Jordan, Turkey: From strategic alliance to cold ties

Friday 08/04/2016
Jordan’s King Abdullah II at Nuclear Security Summit

Leaks to the Guardian newspaper and Middle East Eye online service have revealed a muted and different side in Jordanian-Turkish rela­tions with reports of strong criticism from Amman about the Turkish leadership.

The leaks were based on what was described as “minutes of a meeting” in January between Jordan’s King Abdullah II with a number of members of the US Congress in which the monarch strongly criticised Turkish policy under President Recep Tayyip Erdogan.

The leak came hours before Turkish Prime Minister Ahmet Davutoglu arrived in Amman and also coincided with Jordan’s centennial celebrations commemorating the Arab revolt against Ottoman rule.

The celebrations added to the “implicit confusion” in the relationship that Jordan, being an heir to the revolution, has had with successive Turkish governments.
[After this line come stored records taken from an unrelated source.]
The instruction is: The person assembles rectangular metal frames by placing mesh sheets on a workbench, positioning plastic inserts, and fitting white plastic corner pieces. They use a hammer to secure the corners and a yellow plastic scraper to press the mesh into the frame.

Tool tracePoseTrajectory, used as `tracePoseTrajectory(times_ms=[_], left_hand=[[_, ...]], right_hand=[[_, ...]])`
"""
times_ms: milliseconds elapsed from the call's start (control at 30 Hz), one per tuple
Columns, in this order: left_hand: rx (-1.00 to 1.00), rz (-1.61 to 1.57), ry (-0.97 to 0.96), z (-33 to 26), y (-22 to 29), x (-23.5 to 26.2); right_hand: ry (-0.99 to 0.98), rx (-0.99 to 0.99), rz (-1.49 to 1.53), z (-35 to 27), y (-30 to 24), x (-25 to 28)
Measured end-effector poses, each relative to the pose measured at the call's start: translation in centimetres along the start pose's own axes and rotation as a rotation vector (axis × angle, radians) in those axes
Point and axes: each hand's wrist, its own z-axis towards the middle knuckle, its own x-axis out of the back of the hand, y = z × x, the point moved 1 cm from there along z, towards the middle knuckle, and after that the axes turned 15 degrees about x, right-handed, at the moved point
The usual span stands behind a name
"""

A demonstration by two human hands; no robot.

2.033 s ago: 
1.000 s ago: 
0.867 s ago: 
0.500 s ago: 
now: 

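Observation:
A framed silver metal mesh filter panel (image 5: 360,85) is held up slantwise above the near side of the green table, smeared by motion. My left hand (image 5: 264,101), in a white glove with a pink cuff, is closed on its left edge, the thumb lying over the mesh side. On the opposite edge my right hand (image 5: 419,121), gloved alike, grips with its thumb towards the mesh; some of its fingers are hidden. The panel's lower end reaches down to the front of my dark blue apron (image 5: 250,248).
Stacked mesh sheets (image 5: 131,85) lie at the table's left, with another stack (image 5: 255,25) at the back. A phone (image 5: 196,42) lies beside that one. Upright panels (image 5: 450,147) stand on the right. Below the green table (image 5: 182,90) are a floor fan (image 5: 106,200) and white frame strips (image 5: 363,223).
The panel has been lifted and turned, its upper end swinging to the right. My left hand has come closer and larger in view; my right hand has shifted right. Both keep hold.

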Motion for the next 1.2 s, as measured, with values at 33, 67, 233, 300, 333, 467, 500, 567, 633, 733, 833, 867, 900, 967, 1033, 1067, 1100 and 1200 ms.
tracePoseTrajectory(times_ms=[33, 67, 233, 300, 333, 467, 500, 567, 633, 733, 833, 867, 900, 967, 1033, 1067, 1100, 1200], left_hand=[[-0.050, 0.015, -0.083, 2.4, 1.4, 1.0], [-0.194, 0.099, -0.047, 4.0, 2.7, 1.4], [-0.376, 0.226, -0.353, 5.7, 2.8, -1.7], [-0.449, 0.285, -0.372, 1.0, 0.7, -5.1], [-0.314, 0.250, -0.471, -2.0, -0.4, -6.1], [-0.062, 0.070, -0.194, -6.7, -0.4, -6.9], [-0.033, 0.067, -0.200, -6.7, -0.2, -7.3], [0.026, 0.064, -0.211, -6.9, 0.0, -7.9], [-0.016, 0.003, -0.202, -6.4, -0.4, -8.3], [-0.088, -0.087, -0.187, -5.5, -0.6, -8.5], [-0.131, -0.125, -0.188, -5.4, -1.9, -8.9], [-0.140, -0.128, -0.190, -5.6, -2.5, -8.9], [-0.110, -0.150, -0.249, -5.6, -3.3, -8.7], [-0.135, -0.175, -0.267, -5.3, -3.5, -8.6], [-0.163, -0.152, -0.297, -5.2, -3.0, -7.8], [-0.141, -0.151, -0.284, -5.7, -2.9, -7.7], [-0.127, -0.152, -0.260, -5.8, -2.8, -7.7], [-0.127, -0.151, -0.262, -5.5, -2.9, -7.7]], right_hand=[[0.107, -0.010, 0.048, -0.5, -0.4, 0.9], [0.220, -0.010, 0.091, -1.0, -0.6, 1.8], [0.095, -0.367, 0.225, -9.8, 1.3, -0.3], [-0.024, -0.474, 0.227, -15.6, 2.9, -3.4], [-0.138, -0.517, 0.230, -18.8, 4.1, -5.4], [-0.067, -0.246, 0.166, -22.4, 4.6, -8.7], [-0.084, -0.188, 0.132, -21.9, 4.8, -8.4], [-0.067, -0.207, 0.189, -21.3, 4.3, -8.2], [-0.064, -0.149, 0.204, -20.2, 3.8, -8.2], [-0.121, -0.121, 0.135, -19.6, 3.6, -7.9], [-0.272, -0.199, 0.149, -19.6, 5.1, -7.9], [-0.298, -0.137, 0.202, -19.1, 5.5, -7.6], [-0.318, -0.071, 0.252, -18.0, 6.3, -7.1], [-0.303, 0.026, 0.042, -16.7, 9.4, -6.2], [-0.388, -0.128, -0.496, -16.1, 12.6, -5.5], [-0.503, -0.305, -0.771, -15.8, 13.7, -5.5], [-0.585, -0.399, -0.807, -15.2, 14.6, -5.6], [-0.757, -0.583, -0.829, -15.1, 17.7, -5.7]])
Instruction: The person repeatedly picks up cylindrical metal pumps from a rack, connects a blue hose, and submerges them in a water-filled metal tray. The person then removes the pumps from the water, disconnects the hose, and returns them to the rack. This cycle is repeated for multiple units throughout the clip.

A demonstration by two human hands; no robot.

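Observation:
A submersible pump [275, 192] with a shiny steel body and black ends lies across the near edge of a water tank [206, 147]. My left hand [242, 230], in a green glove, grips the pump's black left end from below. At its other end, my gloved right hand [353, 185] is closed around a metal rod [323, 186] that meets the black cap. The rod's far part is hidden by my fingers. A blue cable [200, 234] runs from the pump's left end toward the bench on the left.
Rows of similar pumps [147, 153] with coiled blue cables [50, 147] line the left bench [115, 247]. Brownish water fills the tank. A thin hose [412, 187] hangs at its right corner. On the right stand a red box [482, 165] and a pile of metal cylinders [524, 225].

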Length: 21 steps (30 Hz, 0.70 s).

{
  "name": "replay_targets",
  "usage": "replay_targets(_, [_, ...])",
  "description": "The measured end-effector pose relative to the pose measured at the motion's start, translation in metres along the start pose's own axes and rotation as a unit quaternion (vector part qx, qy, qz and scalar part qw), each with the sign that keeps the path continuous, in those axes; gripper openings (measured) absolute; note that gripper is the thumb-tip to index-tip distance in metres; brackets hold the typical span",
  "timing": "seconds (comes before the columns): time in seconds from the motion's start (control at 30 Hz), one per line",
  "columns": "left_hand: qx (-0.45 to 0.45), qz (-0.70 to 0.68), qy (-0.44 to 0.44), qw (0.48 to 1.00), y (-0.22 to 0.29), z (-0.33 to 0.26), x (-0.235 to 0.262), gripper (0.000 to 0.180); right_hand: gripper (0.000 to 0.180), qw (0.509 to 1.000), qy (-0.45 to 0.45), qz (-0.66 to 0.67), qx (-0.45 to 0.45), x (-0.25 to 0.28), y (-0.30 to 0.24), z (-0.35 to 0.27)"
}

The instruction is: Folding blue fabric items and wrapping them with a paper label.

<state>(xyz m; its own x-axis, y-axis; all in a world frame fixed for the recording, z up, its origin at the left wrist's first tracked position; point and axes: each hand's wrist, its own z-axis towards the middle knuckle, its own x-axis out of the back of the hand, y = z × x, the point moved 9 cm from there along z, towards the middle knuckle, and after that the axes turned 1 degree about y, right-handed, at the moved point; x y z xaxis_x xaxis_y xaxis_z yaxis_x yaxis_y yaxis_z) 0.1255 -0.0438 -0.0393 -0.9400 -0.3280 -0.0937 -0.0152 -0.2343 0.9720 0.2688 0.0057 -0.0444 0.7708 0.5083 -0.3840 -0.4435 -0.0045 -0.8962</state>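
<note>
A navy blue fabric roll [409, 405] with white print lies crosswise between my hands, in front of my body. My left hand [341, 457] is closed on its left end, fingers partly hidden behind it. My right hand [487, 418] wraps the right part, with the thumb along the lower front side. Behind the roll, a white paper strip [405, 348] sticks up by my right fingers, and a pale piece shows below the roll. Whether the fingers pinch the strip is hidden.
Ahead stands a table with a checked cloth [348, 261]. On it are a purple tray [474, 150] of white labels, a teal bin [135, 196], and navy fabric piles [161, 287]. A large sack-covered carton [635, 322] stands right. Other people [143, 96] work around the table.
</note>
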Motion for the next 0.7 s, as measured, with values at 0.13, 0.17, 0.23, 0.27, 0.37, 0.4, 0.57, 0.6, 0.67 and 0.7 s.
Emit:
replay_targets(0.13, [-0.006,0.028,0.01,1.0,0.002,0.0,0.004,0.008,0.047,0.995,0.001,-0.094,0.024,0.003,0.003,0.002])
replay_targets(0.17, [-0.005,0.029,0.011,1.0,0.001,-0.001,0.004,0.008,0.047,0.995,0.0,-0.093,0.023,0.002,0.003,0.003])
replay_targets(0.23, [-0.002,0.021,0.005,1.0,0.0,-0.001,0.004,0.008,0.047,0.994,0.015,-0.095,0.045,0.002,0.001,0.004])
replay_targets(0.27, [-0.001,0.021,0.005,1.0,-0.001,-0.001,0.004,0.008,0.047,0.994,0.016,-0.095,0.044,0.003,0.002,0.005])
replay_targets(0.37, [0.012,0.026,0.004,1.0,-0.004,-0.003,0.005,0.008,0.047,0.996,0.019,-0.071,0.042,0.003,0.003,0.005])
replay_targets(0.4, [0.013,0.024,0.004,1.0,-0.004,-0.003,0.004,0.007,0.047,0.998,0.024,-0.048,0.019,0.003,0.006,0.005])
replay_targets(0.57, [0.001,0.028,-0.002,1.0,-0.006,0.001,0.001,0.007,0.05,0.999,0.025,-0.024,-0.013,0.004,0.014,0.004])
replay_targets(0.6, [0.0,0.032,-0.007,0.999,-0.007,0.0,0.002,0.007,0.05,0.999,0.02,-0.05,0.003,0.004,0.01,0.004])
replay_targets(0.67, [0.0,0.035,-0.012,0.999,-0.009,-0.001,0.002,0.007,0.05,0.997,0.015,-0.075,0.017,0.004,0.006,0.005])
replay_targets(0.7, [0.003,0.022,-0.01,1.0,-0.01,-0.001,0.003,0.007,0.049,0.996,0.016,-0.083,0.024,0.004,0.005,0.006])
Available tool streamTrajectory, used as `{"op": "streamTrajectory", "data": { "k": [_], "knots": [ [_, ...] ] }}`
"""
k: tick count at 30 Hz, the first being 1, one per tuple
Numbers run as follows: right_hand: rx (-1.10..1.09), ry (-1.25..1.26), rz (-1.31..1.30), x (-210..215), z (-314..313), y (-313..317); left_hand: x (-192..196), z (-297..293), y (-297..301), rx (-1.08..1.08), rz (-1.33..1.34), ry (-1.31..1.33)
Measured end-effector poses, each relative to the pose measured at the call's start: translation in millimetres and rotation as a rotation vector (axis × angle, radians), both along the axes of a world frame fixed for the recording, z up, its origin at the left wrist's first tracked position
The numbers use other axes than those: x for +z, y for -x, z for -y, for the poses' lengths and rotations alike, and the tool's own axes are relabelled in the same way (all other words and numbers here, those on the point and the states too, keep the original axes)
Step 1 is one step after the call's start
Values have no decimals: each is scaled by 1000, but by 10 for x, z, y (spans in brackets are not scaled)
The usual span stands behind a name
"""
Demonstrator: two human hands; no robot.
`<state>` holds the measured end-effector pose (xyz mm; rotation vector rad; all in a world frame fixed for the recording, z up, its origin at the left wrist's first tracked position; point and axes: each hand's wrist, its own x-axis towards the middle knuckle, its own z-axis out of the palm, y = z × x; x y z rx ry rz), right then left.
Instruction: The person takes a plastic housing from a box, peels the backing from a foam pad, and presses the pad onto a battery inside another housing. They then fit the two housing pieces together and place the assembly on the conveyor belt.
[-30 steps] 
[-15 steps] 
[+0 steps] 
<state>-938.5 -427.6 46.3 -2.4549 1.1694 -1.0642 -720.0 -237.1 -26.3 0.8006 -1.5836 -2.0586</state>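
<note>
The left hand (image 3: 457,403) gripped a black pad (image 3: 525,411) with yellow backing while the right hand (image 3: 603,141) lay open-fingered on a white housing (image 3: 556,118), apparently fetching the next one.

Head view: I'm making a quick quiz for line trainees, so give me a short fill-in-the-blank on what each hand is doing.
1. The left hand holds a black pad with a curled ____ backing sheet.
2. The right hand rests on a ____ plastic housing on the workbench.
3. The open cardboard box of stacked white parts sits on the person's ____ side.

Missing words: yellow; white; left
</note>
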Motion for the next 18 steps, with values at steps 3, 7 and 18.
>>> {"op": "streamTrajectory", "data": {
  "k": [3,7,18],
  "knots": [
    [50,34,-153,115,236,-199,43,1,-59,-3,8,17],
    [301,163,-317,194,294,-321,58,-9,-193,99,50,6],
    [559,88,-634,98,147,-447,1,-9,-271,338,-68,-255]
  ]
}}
Traditionally, the Turks looked at the Arabs siding with Britain and France in the World War I as a “betrayal of the historic bond and later the Islamic one” between the states and people of the region.

The countries maintained relations “of strategic nature” by being close allies of the United States and the West. The ties prospered in the 1990s, after Jordan’s peace treaty with Israel saw both countries in joint manoeuvres with Israel.

However, after the Islamist-leaning Justice and Development Party took over in Ankara, lukewarm relations turned cold with estrangement in the past five years, especially during the “Arab spring”.

Jordan blames Erdogan for his alliance with the Muslim Brotherhood, which the king accused of being affiliated with the Free Masons and described its members as “wolves in lambs’ clothing” in an interview with the Atlantic magazine in March 2013.

According to the leaks, the king said Erdogan “believes that Islamic extremism is a solution to the problems of the region”, including Syria, while he backs a “third-way solution” for the country away from despotism and radical Islam.

Criticism of Turkey is also heard in Europe and the United States, including Turkey allegedly providing substantial facilities to the Islamic State (ISIS), such as allowing its fighters to cross into and out of Syria and Iraq.

The king confirmed reports disclosing oil smuggling trade between ISIS and Turkey.

Accusations against Turkey are not confined to supporting extremism in Syria. The king clearly accused Erdogan, in the leaked report, of supporting Islamic militias in Libya and Somalia.

In his perspective, “extremism is manufactured in Turkey”.

The statements attributed to the Jordanian monarch are in line with those made by US President Barack Obama to the Atlantic, in which he described Erdogan as a “tyrant loser” and blamed his personal ambitions for his country’s domestic and foreign crises.

Observers say the statements coincide with UN reports suggesting that democracy was receding in Turkey and that its rights charter, particularly on the freedom of the press, opinion and expression, was eroding.

Turkey was regarded as an advanced model of “civilian Islam in harmony with democracy and secularism”. But such a view changed after its political speech became dominated by religion — mostly reflecting the Sunni sect — and Erdogan’s personal ambitions transformed the country’s system from a parliamentary to a presidential one in addition to pushing Kurdish issue back to square one.

The “Alawite issue” has surfaced for the first time since the establishment of the republic while the country is witnessing “an identity struggle” among its various components.

We can now understand what the king told the Atlantic three years ago: Democracy for Erdogan is a “bus ride he disembarks when he arrives at his destination”.